**Aim of the task:**
The answer is the data below, repeated exactly, with no pictures included.

**Data extract:**
━━━━━━━━━━━━━━━━
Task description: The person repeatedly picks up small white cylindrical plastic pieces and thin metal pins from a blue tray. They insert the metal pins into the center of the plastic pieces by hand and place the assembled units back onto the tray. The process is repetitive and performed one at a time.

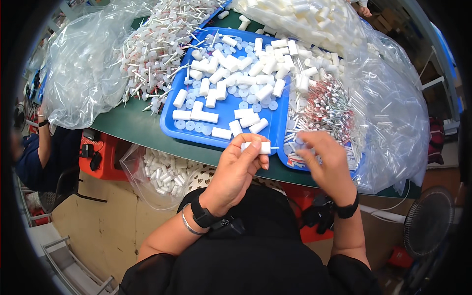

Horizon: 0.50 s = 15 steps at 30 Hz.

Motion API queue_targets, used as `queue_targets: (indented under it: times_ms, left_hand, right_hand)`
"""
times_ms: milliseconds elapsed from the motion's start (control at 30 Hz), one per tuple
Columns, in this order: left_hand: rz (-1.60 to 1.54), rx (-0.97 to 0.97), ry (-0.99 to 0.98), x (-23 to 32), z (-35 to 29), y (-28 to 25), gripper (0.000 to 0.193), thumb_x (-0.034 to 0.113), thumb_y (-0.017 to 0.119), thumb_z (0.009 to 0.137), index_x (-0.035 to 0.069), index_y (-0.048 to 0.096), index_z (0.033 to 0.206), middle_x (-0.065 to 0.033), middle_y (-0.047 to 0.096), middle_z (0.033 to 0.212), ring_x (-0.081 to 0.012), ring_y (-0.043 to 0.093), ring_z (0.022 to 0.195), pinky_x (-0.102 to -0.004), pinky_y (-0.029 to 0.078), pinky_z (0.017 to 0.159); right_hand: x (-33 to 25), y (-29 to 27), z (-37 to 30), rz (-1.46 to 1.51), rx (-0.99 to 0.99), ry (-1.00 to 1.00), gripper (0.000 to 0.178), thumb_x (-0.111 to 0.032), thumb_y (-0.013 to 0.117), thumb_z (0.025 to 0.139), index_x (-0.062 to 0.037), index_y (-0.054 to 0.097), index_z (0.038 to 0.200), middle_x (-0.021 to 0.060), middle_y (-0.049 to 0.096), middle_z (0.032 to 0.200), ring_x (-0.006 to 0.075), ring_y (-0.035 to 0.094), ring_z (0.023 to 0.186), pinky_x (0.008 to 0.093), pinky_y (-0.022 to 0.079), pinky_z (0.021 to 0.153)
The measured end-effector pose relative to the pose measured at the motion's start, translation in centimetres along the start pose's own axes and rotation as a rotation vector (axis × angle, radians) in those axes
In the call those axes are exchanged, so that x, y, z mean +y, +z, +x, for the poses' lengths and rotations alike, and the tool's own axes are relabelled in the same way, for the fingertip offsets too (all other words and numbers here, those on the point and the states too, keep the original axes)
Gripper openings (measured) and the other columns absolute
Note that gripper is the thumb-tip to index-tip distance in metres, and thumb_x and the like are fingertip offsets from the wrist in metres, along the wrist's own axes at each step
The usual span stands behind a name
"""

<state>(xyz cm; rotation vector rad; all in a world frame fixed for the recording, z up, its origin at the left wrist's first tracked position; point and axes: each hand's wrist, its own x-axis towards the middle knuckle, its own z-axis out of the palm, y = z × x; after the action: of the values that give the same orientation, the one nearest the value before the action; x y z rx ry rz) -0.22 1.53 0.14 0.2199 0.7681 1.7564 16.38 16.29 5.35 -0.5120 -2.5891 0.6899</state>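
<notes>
My left hand (239, 164) pinches a white cylinder (259, 147) between thumb and fingers, over the front edge of a blue tray (172, 129). A thin pale stick pokes out of the cylinder's right end. To its right, my right hand (328, 160) hovers over the near part of a second blue tray (287, 160), thumb and forefinger apart and slightly blurred. Something pale and translucent shows between those fingertips; whether they touch it is unclear. Loose white cylinders (250, 120) and translucent discs (198, 127) lie in the first tray.
Red-and-silver thin parts (329, 105) fill the right tray beside large clear plastic bags (393, 123). A heap of white sticks with discs (155, 46) stands at left on the green table (128, 123). Below hangs a bag of white cylinders (164, 172). A fan (428, 221) stands right; another person sits left.
</notes>
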Motion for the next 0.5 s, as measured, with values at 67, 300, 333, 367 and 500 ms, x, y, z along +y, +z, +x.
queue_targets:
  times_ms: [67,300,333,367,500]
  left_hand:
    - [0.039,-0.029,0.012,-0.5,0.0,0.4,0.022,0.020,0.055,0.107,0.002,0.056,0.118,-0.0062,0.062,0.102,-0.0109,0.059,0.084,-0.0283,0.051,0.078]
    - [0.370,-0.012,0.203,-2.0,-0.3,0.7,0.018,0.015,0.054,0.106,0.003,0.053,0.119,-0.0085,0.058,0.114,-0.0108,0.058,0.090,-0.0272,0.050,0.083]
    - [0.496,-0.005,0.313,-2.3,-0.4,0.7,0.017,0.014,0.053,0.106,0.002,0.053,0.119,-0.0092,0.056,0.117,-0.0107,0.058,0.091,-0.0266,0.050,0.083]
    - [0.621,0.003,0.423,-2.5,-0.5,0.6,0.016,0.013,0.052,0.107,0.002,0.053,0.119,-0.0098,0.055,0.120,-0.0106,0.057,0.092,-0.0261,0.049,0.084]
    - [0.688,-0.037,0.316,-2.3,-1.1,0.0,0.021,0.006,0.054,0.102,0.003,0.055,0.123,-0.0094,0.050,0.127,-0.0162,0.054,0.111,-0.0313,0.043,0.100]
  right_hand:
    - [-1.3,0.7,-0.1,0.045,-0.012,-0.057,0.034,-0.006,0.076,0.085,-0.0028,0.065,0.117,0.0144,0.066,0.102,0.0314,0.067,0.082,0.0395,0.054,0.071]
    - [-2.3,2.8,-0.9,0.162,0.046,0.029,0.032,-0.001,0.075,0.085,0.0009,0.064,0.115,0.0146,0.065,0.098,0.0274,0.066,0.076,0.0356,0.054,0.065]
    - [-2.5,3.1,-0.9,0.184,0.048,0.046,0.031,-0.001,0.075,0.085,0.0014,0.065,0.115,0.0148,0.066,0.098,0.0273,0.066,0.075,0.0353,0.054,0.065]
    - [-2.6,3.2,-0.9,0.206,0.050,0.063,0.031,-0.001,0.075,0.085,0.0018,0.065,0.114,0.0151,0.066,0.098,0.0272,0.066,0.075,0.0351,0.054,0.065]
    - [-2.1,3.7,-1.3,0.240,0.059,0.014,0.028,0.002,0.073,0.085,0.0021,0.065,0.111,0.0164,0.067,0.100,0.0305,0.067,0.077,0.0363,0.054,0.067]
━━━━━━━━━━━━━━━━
**Finished exercise:**
Task description: The person repeatedly picks up small white cylindrical plastic pieces and thin metal pins from a blue tray. They insert the metal pins into the center of the plastic pieces by hand and place the assembled units back onto the tray. The process is repetitive and performed one at a time.


Horizon: 0.50 s = 15 steps at 30 Hz.

Motion API queue_targets, used as `queue_targets: (indented under it: times_ms, left_hand, right_hand)`
"""
times_ms: milliseconds elapsed from the motion's start (control at 30 Hz), one per tuple
Columns, in this order: left_hand: rz (-1.60 to 1.54), rx (-0.97 to 0.97), ry (-0.99 to 0.98), x (-23 to 32), z (-35 to 29), y (-28 to 25), gripper (0.000 to 0.193), thumb_x (-0.034 to 0.113), thumb_y (-0.017 to 0.119), thumb_z (0.009 to 0.137), index_x (-0.035 to 0.069), index_y (-0.048 to 0.096), index_z (0.033 to 0.206), middle_x (-0.065 to 0.033), middle_y (-0.047 to 0.096), middle_z (0.033 to 0.212), ring_x (-0.081 to 0.012), ring_y (-0.043 to 0.093), ring_z (0.022 to 0.195), pinky_x (-0.102 to -0.004), pinky_y (-0.029 to 0.078), pinky_z (0.017 to 0.159); right_hand: x (-33 to 25), y (-29 to 27), z (-37 to 30), rz (-1.46 to 1.51), rx (-0.99 to 0.99), ry (-1.00 to 1.00), gripper (0.000 to 0.178), thumb_x (-0.111 to 0.032), thumb_y (-0.013 to 0.117), thumb_z (0.025 to 0.139), index_x (-0.062 to 0.037), index_y (-0.054 to 0.097), index_z (0.038 to 0.200), middle_x (-0.021 to 0.060), middle_y (-0.049 to 0.096), middle_z (0.032 to 0.200), ring_x (-0.006 to 0.075), ring_y (-0.035 to 0.094), ring_z (0.023 to 0.186), pinky_x (0.008 to 0.093), pinky_y (-0.022 to 0.079), pinky_z (0.021 to 0.153)
The measured end-effector pose relative to the pose measured at the motion's start, translation in centimetres along the start pose's own axes and rotation as a rotation vector (axis × angle, radians) in those axes
In the call those axes are exchanged, so that x, y, z mean +y, +z, +x, for the poses' lengths and rotations alike, and the tool's own axes are relabelled in the same way, for the fingertip offsets too (all other words and numbers here, those on the point and the states too, keep the original axes)
Gripper openings (measured) and the other columns absolute
Note that gripper is the thumb-tip to index-tip distance in metres, and thumb_x and the like are fingertip offsets from the wrist in metres, along the wrist's own axes at each step
The usual span stands behind a name
"""

<state>(xyz cm; rotation vector rad; all in a world frame fixed for the recording, z up, its origin at the left wrist's first tracked position; point and axes: each hand's wrist, its own x-axis towards the middle knuckle, its own z-axis out of the palm, y = z × x; after the action: of the values that give the same orientation, the one nearest the value before the action; x y z rx ry rz) -0.22 1.53 0.14 0.2199 0.7681 1.7564 16.38 16.29 5.35 -0.5120 -2.5891 0.6899</state>
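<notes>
My left hand (239, 164) pinches a white cylinder (259, 147) between thumb and fingers, over the front edge of a blue tray (172, 129). A thin pale stick pokes out of the cylinder's right end. To its right, my right hand (328, 160) hovers over the near part of a second blue tray (287, 160), thumb and forefinger apart and slightly blurred. Something pale and translucent shows between those fingertips; whether they touch it is unclear. Loose white cylinders (250, 120) and translucent discs (198, 127) lie in the first tray.
Red-and-silver thin parts (329, 105) fill the right tray beside large clear plastic bags (393, 123). A heap of white sticks with discs (155, 46) stands at left on the green table (128, 123). Below hangs a bag of white cylinders (164, 172). A fan (428, 221) stands right; another person sits left.
</notes>
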Motion for the next 0.5 s, as measured, with values at 67, 300, 333, 367 and 500 ms, x, y, z along +y, +z, +x.
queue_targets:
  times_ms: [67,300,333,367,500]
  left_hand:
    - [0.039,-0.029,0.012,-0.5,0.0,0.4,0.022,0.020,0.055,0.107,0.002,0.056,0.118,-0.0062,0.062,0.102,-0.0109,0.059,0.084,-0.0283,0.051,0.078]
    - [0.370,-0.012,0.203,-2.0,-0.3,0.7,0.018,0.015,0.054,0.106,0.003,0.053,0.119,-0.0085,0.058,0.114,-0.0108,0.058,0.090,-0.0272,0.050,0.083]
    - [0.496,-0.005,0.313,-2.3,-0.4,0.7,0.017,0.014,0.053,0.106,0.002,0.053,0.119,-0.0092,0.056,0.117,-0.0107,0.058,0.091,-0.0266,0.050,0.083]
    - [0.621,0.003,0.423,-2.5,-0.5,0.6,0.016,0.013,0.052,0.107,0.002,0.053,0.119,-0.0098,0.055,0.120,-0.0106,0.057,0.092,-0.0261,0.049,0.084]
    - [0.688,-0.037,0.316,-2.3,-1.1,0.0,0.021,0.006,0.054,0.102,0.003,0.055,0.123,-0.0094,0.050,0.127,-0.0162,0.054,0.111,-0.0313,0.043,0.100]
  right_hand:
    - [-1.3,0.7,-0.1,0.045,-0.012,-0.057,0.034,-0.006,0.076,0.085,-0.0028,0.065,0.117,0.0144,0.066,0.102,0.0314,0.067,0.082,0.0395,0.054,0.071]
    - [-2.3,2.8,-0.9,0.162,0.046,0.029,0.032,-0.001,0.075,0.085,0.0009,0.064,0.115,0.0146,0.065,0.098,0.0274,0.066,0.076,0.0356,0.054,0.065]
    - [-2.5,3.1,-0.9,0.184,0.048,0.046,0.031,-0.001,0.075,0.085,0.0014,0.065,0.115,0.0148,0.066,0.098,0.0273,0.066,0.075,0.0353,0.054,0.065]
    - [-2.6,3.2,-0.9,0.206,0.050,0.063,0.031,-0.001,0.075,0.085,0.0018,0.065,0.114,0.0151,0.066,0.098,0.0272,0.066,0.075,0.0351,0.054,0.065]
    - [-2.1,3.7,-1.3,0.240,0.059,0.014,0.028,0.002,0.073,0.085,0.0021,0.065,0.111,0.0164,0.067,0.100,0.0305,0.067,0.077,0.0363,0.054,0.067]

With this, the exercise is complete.